20 The one who had received five talents came forward bringing the additional five. He said, ‘Master, you gave me five talents. See, I have made five more.’


21 His master said to him, ‘Well done, my good and faithful servant. Since you were faithful in small matters, I will give you great responsibilities. Come, share your master’s joy.


Share your master’s joy: probably the joy of the banquet of the kingdom; cf Matthew 8:11.


22 (Then) the one who had received two talents also came forward and said, ‘Master, you gave me two talents. See, I have made two more.’

23 His master said to him, ‘Well done, my good and faithful servant. Since you were faithful in small matters, I will give you great responsibilities. Come, share your master’s joy.’

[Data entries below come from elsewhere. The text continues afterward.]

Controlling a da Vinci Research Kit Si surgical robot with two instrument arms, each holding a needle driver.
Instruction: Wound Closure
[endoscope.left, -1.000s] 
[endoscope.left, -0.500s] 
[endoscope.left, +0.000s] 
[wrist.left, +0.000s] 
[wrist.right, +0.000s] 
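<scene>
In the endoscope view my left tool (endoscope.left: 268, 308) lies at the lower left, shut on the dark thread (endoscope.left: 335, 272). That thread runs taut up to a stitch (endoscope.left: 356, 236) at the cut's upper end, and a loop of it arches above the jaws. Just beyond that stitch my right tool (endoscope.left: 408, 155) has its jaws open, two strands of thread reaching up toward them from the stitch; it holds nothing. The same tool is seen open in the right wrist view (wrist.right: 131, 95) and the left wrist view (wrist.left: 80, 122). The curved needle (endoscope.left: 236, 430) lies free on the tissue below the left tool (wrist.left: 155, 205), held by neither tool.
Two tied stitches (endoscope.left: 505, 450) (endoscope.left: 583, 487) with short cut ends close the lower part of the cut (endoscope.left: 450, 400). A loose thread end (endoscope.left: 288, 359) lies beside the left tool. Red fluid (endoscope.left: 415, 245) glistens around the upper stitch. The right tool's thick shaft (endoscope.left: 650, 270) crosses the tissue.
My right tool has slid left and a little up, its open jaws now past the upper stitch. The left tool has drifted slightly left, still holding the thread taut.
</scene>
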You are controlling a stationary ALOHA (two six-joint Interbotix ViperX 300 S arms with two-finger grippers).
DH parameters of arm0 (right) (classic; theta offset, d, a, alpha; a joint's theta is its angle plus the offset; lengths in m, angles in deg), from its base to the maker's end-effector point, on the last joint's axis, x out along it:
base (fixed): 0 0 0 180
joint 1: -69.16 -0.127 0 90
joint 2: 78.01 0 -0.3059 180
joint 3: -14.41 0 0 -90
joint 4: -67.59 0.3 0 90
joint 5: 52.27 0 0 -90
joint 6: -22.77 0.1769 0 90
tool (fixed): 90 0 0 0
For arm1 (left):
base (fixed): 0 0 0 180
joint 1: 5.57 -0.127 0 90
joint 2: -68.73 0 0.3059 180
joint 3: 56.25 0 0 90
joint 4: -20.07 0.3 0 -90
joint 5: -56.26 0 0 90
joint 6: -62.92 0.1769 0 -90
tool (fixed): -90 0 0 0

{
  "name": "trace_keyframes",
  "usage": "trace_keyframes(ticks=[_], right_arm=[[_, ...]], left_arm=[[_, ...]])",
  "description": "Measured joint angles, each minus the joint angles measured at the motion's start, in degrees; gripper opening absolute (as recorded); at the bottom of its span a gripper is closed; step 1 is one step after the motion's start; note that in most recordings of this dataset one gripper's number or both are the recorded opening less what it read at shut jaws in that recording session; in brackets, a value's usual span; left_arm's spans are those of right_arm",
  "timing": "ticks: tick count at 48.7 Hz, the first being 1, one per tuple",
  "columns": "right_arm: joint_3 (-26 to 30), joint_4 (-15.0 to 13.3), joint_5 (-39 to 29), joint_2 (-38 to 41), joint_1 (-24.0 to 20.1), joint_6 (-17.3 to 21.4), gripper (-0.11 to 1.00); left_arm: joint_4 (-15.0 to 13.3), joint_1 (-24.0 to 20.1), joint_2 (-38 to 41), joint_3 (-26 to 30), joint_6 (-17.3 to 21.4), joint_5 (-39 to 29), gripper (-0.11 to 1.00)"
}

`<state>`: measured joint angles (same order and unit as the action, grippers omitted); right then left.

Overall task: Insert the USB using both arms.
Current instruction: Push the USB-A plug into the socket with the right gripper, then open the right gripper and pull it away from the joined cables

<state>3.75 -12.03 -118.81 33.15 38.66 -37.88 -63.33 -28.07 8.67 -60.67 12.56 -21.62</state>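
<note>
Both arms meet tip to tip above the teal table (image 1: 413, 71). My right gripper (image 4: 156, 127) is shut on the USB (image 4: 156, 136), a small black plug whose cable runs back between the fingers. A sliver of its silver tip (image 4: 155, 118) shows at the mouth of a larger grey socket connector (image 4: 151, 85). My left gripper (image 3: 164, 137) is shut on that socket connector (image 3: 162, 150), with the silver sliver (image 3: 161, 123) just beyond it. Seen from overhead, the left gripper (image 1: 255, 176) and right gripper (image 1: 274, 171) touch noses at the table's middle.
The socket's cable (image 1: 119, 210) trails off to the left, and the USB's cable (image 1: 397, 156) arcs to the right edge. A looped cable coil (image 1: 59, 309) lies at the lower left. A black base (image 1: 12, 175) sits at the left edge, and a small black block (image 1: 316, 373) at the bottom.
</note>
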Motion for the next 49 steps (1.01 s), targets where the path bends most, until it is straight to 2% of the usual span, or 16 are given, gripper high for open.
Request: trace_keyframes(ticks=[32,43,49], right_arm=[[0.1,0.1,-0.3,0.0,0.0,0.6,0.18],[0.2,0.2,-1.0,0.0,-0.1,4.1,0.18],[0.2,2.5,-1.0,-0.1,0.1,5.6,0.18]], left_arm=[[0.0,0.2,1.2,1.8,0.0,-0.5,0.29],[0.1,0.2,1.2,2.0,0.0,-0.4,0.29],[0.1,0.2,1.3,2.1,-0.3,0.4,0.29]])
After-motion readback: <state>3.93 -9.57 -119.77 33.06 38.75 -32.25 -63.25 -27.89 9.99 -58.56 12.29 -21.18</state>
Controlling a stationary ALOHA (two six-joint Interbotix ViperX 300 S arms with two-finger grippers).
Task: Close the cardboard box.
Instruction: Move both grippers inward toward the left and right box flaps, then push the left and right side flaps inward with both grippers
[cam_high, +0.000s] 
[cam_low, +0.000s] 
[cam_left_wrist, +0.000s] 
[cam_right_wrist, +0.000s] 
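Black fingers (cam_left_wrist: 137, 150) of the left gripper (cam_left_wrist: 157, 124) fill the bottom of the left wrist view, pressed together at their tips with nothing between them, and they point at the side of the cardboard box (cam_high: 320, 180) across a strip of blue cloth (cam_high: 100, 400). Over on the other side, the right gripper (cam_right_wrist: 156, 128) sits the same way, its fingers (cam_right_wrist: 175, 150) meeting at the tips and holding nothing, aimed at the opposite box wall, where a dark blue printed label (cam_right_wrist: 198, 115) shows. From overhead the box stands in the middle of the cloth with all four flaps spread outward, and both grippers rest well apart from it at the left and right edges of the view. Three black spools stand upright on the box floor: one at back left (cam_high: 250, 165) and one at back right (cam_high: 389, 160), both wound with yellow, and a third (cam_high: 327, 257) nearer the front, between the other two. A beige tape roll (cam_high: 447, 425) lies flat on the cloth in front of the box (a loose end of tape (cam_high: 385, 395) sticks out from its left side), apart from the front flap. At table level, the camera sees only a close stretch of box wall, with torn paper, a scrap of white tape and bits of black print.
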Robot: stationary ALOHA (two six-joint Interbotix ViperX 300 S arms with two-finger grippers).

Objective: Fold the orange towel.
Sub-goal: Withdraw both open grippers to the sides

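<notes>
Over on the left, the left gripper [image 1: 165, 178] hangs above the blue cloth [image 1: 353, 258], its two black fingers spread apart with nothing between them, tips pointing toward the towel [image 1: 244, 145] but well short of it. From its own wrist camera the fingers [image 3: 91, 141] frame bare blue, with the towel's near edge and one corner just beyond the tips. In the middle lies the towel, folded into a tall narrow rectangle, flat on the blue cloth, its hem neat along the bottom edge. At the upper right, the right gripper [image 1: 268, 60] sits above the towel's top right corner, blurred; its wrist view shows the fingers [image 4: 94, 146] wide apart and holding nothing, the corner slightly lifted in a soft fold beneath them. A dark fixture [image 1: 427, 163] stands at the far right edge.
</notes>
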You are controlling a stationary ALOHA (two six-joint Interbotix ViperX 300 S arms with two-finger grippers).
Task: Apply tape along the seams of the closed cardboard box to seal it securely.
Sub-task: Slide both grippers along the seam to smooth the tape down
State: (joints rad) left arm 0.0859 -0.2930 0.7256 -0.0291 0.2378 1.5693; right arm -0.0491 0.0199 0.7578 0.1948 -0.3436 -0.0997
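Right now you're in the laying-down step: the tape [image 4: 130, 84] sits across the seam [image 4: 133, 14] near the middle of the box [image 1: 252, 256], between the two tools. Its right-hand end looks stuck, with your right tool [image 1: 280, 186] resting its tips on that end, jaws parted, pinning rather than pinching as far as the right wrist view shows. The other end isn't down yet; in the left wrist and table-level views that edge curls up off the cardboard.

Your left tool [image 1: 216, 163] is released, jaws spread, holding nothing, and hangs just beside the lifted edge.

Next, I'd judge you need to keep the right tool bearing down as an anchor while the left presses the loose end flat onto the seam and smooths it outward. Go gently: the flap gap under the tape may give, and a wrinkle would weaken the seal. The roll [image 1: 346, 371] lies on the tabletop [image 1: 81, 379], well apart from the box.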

24 Then the one who had received the one talent came forward and said, ‘Master, I knew you were a demanding person, harvesting where you did not plant and gathering where you did not scatter;


demanding person:  this indicates that the owner is demanding; this is, indeed, the point of the parable.


25 so out of fear I went off and buried your talent in the ground. Here it is back.’

26 His master said to him in reply, ‘You wicked, lazy servant! So you knew that I harvest where I did not plant and gather where I did not scatter?


Wicked, lazy servant: this man’s inactivity is not negligible but seriously culpable. As punishment, he loses the gift he had received, that is now given to the first servant, whose possessions are already great.  


27 Should you not then have put my money in the bank so that I could have got it back with interest on my return?

28 Now then! Take the talent from him and give it to the one with ten.

29 For to everyone who has, more will be given and he will grow rich; but from the one who has not, even what he has will be taken away.


everyone who has: See the note on Matthew 13:12 where there is a similar application of this maxim.   This paradoxical saying indicates that the powers conferred upon followers of Christ grow with use and atrophy with disuse.  The punishment for this inactivity is as severe as any positive sin.


30 And throw this useless servant into the darkness outside, where there will be wailing and grinding of teeth.


wailing and grinding of teeth: this is a favorite phrase of Matthew (cf. 13:42, 50; 22:13; 24:51) but is found only once outside of Matthew (cf. Lk 13:28).  It is a reference to hell, and would be very clear to the people of the day, who were familiar with the danger of being thrown outside at night where wild animals hunted.


For comparison purposes, let’s look at the Lucan version of this same parable: Lk 19:12-27.  Here, the amount given is much less; 60 minas were equivalent to a talent in ancient Greece.  But, the reward is more clearly specified.


This weekend, it’s important to study all three readings; as you saw, the second reading helps us understand the first and third readings.  As we are waiting the Lord’s return, we do well to be hard at work, and we do so with joy, using our talents to build up the Kingdom of God here on earth so that, when the Lord comes, we will be rewarded for our labor by being welcomed into God’s kingdom.